● **Task objective**: Please give back only the lines below from the one containing "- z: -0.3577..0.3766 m" to the one containing "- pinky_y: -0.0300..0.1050", each repeated word for word, both ends included.

● **Data provided**:
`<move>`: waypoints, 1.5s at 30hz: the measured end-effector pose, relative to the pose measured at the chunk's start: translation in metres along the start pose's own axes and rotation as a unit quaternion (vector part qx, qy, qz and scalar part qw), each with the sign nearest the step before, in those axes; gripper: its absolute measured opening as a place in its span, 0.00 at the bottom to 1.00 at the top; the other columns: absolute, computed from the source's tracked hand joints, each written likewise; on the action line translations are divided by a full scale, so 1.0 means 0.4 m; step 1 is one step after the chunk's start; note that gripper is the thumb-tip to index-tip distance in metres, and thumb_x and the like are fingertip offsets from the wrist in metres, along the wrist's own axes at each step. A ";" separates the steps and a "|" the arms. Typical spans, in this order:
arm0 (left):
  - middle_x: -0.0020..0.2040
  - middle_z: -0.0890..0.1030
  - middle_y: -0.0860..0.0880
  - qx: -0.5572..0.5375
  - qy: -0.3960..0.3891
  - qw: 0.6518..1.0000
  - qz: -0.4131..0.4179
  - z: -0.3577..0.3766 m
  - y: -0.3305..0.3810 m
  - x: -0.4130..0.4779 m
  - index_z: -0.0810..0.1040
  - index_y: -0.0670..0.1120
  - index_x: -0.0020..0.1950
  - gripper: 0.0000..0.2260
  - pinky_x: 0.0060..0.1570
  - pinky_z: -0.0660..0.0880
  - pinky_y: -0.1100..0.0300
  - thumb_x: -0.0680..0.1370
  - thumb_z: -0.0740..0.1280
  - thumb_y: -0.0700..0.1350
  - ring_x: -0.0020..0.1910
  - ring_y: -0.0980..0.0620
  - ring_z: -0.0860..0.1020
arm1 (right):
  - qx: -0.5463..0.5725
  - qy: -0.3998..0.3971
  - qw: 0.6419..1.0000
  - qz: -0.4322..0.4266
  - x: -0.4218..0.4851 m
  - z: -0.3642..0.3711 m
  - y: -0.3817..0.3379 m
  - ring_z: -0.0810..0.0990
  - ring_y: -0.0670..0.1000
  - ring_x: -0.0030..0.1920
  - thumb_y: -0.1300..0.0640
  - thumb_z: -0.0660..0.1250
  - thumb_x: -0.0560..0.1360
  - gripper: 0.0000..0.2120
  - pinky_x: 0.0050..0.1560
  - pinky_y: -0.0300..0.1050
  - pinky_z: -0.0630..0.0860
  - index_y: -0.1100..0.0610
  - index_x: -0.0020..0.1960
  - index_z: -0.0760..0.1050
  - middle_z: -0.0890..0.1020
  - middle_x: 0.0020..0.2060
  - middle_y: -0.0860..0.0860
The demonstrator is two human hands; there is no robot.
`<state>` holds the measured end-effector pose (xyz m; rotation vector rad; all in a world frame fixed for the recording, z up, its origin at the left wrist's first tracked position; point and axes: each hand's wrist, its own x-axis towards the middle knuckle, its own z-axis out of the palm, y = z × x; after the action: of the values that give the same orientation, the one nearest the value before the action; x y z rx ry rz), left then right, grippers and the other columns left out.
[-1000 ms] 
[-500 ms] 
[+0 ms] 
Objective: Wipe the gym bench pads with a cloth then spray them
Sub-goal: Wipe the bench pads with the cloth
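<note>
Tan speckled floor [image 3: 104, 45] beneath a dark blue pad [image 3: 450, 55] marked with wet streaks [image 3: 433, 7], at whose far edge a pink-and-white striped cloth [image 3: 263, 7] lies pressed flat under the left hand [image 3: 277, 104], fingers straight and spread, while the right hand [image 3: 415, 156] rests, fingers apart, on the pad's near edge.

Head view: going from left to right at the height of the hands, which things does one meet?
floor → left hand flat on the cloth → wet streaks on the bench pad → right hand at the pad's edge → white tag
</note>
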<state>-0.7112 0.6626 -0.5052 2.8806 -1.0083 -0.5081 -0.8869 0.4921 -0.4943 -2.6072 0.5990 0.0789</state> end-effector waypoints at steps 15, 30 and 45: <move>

● **Answer space**:
  - z: -0.3577..0.3766 m
  - y: -0.3305..0.3810 m
  - x: -0.4130..0.4779 m
  - index_z: -0.0810..0.1040
  - index_y: -0.0670..0.1120
  - index_x: -0.0020..0.1950
  - gripper: 0.0000..0.2260
  - pinky_x: 0.0060..0.1570
  - pinky_z: -0.0660..0.0880
  - pinky_y: -0.1100..0.0300
  - thumb_x: -0.0680..0.1370
  - thumb_z: -0.0740..0.1280
  - thumb_y: -0.0700..0.1350
  - ring_x: -0.0020..0.1910
  - ring_y: -0.0980..0.0620
  - ring_z: -0.0860..0.1020
arm1 (right):
  - qx: -0.5463..0.5725
  - qy: -0.3998..0.3971
  - qw: 0.6419..1.0000
  - qz: -0.4322..0.4266
  - x: -0.4218..0.4851 m
  - z: -0.3642..0.3711 m
  - y: -0.3817..0.3379 m
  - ring_z: -0.0810..0.0990
  - ring_y: -0.0670..0.1000
  - ring_x: -0.0030..0.1920
  - thumb_y: -0.1300..0.0640
  - thumb_z: -0.0660..0.1250
  - thumb_x: -0.0560..0.1360
  - gripper: 0.0000..0.2120
  - pinky_x: 0.0050..0.1560
  - pinky_y: -0.0300..0.1050

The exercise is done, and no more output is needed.